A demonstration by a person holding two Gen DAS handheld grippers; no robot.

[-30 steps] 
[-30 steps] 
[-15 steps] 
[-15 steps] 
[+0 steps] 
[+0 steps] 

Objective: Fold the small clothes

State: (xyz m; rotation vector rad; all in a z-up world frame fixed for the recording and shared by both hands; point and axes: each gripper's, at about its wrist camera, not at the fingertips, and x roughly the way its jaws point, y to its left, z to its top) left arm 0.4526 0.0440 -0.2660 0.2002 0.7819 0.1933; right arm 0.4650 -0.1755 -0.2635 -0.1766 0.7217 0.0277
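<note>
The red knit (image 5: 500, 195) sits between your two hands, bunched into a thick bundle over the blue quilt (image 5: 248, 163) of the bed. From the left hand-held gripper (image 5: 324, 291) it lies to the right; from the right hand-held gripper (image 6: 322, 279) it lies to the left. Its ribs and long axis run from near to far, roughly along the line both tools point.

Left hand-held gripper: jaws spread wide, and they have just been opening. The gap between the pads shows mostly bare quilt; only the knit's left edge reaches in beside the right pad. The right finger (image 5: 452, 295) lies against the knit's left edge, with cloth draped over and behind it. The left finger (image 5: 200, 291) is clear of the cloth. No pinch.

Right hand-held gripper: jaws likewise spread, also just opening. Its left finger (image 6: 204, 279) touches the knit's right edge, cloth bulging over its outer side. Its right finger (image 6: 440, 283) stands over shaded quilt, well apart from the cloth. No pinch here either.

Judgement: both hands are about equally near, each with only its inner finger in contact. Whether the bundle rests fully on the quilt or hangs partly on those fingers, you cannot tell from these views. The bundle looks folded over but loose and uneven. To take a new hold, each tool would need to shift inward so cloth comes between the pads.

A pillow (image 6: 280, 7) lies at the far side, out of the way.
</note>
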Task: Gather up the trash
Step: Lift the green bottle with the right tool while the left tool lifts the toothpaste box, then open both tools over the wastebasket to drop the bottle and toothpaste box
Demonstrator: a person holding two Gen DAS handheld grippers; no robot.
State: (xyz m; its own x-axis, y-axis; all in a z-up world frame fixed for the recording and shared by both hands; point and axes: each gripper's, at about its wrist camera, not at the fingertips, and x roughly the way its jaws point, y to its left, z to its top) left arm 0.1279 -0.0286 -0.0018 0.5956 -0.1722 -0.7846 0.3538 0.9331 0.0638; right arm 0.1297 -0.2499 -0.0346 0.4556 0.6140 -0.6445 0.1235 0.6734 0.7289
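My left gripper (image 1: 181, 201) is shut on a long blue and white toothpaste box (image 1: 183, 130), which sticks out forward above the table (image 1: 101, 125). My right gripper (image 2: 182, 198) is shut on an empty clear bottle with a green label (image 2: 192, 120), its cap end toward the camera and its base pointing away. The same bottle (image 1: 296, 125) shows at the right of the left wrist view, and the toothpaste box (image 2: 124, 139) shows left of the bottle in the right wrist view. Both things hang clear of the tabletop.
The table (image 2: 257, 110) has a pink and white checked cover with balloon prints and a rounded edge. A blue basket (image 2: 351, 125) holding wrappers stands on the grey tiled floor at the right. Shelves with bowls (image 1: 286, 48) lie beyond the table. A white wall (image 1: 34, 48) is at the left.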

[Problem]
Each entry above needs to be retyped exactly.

[Finished task]
A demonstration by a person holding two Gen DAS handheld grippers; no robot.

[-30 steps] 
[-30 steps] 
[-15 steps] 
[-15 steps] 
[+0 steps] 
[+0 steps] 

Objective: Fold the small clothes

State: (xyz m; rotation vector rad; all in a z-up world frame fixed for the recording and shared by both hands; point and axes: each gripper's, at about its wrist camera, not at the fingertips, and x roughly the way its jaws point, y to its left, z to its top) left arm 0.4526 0.0440 -0.2660 0.2002 0.7819 0.1933; right arm 0.4650 -0.1755 -0.2635 -0.1766 0.7217 0.0277
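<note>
The red knit (image 5: 500, 195) sits between your two hands, bunched into a thick bundle over the blue quilt (image 5: 248, 163) of the bed. From the left hand-held gripper (image 5: 324, 291) it lies to the right; from the right hand-held gripper (image 6: 322, 279) it lies to the left. Its ribs and long axis run from near to far, roughly along the line both tools point.

Left hand-held gripper: jaws spread wide, and they have just been opening. The gap between the pads shows mostly bare quilt; only the knit's left edge reaches in beside the right pad. The right finger (image 5: 452, 295) lies against the knit's left edge, with cloth draped over and behind it. The left finger (image 5: 200, 291) is clear of the cloth. No pinch.

Right hand-held gripper: jaws likewise spread, also just opening. Its left finger (image 6: 204, 279) touches the knit's right edge, cloth bulging over its outer side. Its right finger (image 6: 440, 283) stands over shaded quilt, well apart from the cloth. No pinch here either.

Judgement: both hands are about equally near, each with only its inner finger in contact. Whether the bundle rests fully on the quilt or hangs partly on those fingers, you cannot tell from these views. The bundle looks folded over but loose and uneven. To take a new hold, each tool would need to shift inward so cloth comes between the pads.

A pillow (image 6: 280, 7) lies at the far side, out of the way.
</note>
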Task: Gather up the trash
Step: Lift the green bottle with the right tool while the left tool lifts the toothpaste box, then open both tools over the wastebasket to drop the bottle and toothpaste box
Demonstrator: a person holding two Gen DAS handheld grippers; no robot.
State: (xyz m; its own x-axis, y-axis; all in a z-up world frame fixed for the recording and shared by both hands; point and axes: each gripper's, at about its wrist camera, not at the fingertips, and x roughly the way its jaws point, y to its left, z to its top) left arm 0.1279 -0.0286 -0.0018 0.5956 -0.1722 -0.7846 0.3538 0.9331 0.0638; right arm 0.1297 -0.2499 -0.0346 0.4556 0.6140 -0.6445 0.1235 0.6734 0.7289
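My left gripper (image 1: 181, 201) is shut on a long blue and white toothpaste box (image 1: 183, 130), which sticks out forward above the table (image 1: 101, 125). My right gripper (image 2: 182, 198) is shut on an empty clear bottle with a green label (image 2: 192, 120), its cap end toward the camera and its base pointing away. The same bottle (image 1: 296, 125) shows at the right of the left wrist view, and the toothpaste box (image 2: 124, 139) shows left of the bottle in the right wrist view. Both things hang clear of the tabletop.
The table (image 2: 257, 110) has a pink and white checked cover with balloon prints and a rounded edge. A blue basket (image 2: 351, 125) holding wrappers stands on the grey tiled floor at the right. Shelves with bowls (image 1: 286, 48) lie beyond the table. A white wall (image 1: 34, 48) is at the left.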

Work on the exercise is now concluded.